▸ TASK DIRECTIONS:
Below is a listing from which only part is wanted; return exactly the lines from the one with "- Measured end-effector" up to and including the one with "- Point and".

▸ STORED DATA:
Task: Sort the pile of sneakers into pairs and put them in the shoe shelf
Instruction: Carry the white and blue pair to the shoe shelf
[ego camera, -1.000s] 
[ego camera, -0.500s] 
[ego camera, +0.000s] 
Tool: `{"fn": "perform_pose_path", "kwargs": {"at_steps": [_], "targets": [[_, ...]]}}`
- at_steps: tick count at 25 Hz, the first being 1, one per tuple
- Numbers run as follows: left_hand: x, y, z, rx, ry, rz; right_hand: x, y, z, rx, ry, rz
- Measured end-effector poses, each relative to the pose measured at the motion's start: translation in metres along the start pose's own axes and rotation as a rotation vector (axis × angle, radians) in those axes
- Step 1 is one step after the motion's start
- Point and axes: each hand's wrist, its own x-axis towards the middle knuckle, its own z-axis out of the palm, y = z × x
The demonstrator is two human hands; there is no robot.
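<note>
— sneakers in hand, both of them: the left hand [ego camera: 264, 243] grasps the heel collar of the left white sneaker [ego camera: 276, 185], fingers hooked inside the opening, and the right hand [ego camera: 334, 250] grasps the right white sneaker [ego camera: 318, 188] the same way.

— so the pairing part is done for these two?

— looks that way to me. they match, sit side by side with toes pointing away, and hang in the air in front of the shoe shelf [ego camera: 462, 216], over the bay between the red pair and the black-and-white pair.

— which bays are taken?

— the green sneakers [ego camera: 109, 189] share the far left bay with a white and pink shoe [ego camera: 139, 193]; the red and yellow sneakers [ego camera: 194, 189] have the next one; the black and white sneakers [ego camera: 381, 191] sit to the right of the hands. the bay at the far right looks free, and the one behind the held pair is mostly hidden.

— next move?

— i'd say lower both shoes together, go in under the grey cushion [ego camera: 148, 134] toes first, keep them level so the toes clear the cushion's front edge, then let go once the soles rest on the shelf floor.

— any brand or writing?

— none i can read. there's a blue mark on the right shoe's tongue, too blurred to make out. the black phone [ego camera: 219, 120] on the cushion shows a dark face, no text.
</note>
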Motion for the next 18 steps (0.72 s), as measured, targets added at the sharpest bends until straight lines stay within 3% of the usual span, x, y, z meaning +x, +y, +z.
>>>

▸ TASK OUTPUT:
- Measured end-effector poses, each relative to the pose measured at the motion's start: translation in metres along the start pose's own axes and rotation as a rotation vector (axis × angle, radians) in those axes
- Step 1 is one step after the motion's start
- Point and axes: each hand's wrist, its own x-axis towards the middle knuckle, its own z-axis out of the palm, y = z × x

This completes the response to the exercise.